Find the lines in the records that carry the word "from". Copy each one.

• _INPUT RECORDS_
┌──

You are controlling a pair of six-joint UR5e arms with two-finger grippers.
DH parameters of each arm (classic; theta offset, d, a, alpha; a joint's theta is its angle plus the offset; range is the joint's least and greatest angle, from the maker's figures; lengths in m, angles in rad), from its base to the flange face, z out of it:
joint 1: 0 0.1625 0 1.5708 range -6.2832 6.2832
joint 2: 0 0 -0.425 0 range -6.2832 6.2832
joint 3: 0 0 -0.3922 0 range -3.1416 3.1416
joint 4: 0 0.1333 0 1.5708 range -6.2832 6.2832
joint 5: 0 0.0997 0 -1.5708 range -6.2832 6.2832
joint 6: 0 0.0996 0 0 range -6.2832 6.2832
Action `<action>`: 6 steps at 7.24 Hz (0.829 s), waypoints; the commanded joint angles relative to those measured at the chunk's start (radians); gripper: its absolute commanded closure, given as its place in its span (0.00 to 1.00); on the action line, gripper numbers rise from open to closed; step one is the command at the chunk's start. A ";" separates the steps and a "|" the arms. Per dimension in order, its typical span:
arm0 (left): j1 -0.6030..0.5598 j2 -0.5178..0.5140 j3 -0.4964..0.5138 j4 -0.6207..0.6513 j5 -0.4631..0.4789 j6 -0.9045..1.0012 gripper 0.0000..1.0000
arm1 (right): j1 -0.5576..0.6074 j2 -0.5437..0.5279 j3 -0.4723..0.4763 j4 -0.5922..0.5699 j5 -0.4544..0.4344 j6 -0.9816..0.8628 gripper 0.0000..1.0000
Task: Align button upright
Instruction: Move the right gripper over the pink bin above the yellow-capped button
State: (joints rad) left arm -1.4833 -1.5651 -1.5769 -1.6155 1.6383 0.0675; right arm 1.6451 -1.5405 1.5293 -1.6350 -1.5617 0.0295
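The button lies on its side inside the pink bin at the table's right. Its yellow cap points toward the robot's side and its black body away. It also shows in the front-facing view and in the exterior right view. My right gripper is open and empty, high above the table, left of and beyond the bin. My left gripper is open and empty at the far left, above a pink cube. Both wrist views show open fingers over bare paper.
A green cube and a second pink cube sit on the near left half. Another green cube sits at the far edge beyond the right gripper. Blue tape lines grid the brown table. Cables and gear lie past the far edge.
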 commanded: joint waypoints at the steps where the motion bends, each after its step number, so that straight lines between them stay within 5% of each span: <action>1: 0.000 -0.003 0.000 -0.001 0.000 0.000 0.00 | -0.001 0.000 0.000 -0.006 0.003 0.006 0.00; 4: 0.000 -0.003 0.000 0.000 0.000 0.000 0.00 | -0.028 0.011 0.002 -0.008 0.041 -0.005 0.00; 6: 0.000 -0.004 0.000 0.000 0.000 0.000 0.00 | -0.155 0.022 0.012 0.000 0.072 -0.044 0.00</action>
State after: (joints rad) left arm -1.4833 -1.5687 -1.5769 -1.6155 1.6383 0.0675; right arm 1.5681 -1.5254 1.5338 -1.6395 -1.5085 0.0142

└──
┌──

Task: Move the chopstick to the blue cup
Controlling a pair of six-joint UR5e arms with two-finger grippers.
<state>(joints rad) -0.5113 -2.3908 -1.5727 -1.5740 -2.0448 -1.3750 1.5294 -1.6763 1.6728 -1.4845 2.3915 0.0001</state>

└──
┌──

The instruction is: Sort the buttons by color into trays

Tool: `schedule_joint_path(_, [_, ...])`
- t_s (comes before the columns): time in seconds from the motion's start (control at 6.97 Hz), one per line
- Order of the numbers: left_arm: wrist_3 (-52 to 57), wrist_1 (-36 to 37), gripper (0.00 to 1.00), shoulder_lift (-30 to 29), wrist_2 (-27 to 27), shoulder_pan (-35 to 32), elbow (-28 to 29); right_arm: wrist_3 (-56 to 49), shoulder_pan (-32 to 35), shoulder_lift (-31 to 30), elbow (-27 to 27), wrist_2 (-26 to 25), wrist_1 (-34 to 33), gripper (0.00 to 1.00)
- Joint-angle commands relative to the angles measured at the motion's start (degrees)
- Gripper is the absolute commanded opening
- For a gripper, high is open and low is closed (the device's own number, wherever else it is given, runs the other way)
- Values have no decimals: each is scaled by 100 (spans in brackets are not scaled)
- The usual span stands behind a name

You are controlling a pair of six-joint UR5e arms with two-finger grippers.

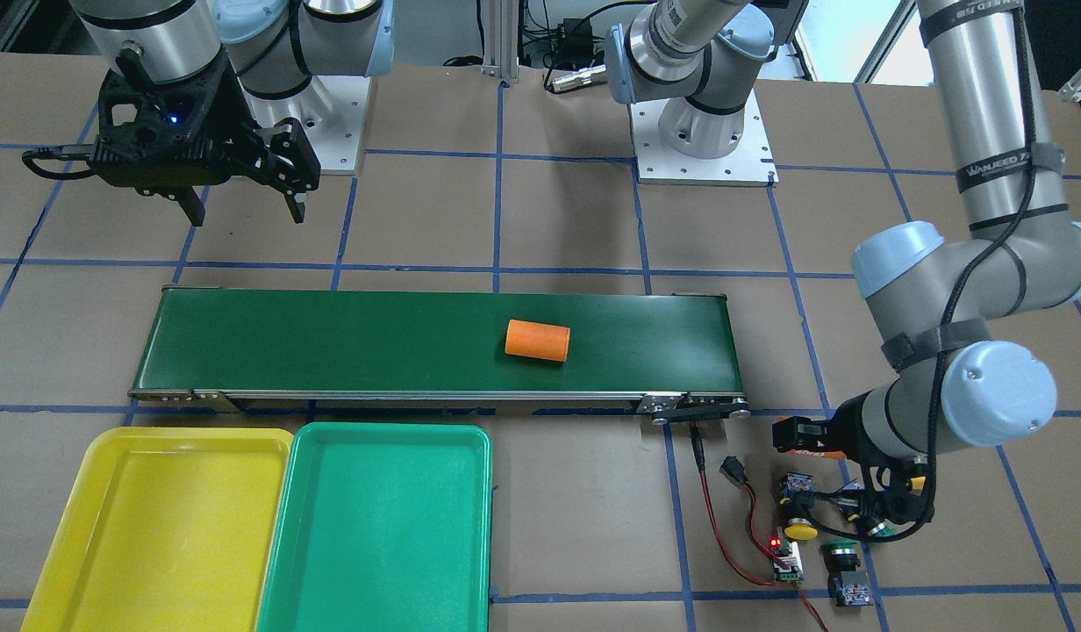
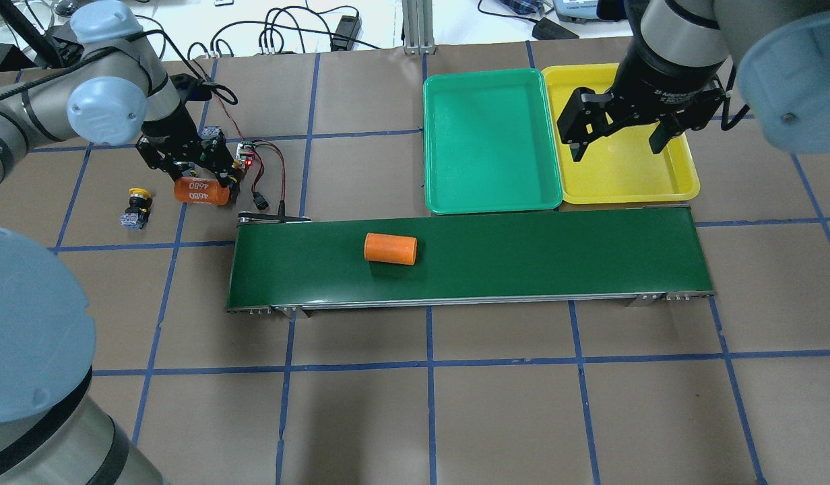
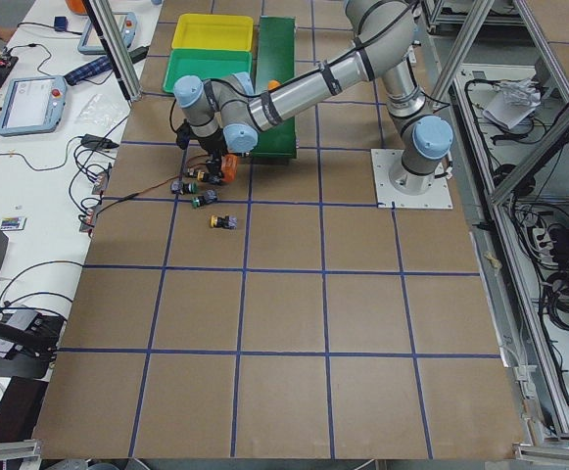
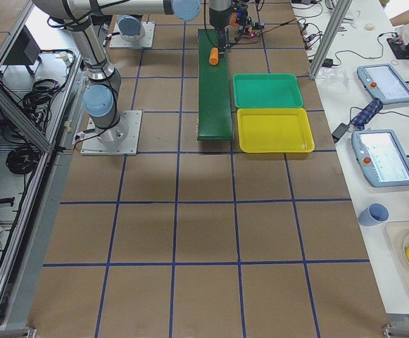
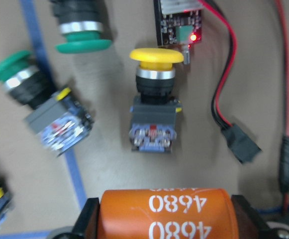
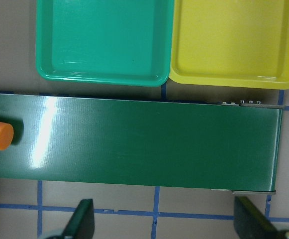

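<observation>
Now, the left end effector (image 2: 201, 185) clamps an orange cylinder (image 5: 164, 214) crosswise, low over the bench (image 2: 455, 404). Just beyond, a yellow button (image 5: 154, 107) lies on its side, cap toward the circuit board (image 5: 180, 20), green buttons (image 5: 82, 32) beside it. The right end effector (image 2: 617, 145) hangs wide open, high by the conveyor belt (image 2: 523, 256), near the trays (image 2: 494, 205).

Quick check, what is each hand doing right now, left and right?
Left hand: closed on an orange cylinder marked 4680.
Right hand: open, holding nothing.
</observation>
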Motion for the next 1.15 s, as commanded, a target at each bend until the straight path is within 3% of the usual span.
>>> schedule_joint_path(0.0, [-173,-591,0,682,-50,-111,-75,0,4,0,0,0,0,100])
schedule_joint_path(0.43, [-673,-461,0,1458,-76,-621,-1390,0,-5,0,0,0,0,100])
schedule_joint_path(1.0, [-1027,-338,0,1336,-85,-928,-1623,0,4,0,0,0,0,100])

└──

• _OUTPUT BELOW_
DH parameters of each arm (classic; theta offset, d, a, alpha; a joint's theta is its angle plus the offset; range is the joint's least and greatest angle, from the maker's figures; lengths in m, angles in rad), from its base to the flange face, z out of it:
Action `<action>`: 6 steps at 7.24 Hz (0.829 s), waypoints; the commanded joint angles relative to those measured at the chunk's start (radians); gripper: its absolute commanded closure, given as its place in its span (0.00 to 1.00); on the action line, gripper numbers rise from open to closed; step one is the command at the chunk's start. A ";" separates the steps and a "|" the arms. Per dimension in order, its typical span:
- t_s (comes before the columns): time in seconds from the motion's start (control at 6.97 Hz), one per line

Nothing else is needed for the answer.